Only one json file would be produced as the auxilliary information is not dependent to epochs.

TABoLiSTM

TABoLiSTM is a model adapted from MetaboListem above; in essence, the main difference is that the GloVe word embedding system is replaced with pre-trained BERT embeddings.

Using TABoLiSTM

Applying TABoLiSTM models follows a very similar process as MetaboListem.

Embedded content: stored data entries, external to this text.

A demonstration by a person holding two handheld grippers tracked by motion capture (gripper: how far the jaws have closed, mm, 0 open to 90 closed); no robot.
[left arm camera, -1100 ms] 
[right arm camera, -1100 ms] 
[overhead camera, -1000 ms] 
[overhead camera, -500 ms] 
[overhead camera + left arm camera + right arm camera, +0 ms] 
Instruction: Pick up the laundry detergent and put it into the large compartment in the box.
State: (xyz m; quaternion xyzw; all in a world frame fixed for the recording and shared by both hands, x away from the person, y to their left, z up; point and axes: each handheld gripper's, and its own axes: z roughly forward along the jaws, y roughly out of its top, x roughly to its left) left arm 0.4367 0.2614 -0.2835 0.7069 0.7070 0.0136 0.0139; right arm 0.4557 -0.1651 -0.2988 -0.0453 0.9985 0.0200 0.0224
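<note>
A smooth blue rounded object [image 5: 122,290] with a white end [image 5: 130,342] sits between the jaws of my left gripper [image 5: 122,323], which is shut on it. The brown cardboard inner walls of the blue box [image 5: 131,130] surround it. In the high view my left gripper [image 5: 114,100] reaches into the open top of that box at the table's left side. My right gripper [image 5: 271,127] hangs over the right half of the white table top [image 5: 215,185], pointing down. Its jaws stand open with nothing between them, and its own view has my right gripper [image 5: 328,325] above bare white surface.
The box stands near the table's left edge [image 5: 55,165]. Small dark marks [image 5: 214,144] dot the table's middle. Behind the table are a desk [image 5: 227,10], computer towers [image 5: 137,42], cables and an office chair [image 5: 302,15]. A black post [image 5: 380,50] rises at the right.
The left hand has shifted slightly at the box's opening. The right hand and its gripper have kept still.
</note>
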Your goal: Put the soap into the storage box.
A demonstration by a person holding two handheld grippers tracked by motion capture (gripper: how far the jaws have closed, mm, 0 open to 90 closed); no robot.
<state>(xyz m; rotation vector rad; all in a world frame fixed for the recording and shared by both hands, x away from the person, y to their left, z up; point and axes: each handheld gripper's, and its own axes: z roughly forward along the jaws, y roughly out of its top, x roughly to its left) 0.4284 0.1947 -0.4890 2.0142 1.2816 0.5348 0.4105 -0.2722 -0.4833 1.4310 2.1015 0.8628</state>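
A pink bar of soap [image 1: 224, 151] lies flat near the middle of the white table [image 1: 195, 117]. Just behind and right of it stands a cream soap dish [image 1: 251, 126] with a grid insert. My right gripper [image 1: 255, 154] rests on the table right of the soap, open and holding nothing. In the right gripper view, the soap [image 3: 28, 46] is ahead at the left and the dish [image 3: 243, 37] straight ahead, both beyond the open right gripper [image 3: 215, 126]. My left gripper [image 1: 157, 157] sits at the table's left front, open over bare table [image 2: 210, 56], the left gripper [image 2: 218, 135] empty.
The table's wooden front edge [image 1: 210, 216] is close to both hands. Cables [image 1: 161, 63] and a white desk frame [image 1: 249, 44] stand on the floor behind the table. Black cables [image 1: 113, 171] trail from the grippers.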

The first step is to import and to load the model (available on zenodo):

import tabolistem_model
json_path='PATH/TO/tabolistem.json'
weight_path='PATH/TO/tabolistem_weights'    ## no suffix

tm = tabolistem_model.TaboListem()
tm.load(json_path,weight_path)

Then, like MetaboListem, you can process your text by calling

tm.process(text)

which returns a list of tuples (start_idx, end_idx, entity).

Alternatively, calling

tm.batchprocess(texts)

is recommended if multiple strings are to be processed at once for sake of shorter runtime.

Training TABoLiSTM

import tabolistem_model
tm = tabolistem_model.TaboListem()
tm.train(textfile, annotfile, runname)

where the arguments of tm.train are

  • textfile: the filename of the training text file.
  • annotfile: the filename of the training annotation file.
  • runname: Part of the output filenames.

Dataset

The data used in the study consists of Open Access metabolomics publications (n=1,218) from PubMed Central (PMC). Sentences in the corpus are excerpted from Abstract, Method, Result, and Discussion sections of these publications and processed in a rule-based fashion with generate_corpus.py.

Dataset structure

The metabolomics dataset provided here comprises two files, namely

  • TrainingSet.txt containing sentences that mention at least one metabolite
  • TrainingSetAnnot.tsv containing the positions of the metabolites and the metabolites themselves

Specifically, the two files are structured as the following examples respectively:

PMC2538910  R01008  Citrulline and ornithine, urea cycle intermediates.
PMC2538910	R01008	0	10	Citrulline
PMC2538910	R01008	15	24	ornithine
PMC2538910	R01008	26	30	urea

where PMC2538910 is the PMC identifier of the source article, and R01008 is the sentence identifier. The sentence id has three parts: for example in R01008, R means the Result section, 01 the second subsection and 008 the ninth identified sentence.

Generating dataset

The training set files are generated automatically with the rule-based annotation pipeline generate_corpus.py. To use this script, you can type in command lines:

python generate_corpus.py -b PATH/TO/PMC -t PATH/TO/SAVEDIR -m PATH/TO/METABOLITEDICT -n OUTPUTNAME -r REGEX -e EXCLUSION

which requires 6 arguments:

  • -b: Directory of PMC json files processed by AutoCORPus
  • -t: Output directory
  • -n: Output filename
  • -m: Filepath to a file storing a list of metabolite names for exact dictionary matching (e.g. MetaboliteNames.txt)
  • -r: Filepath to a file storing a list of regular expressions for entity recognition (e.g. RegexList_RuleBasedAnnotation.txt)
  • -e: Filepath to a file storing a list of regular expressions to exclude unwanted entities (e.g. ExclusionList_RuleBasedAnnotation.txt)

The metabolite names here (MetaboliteNames.txt) were downloaded from the Human Metabolome Database (HMDB).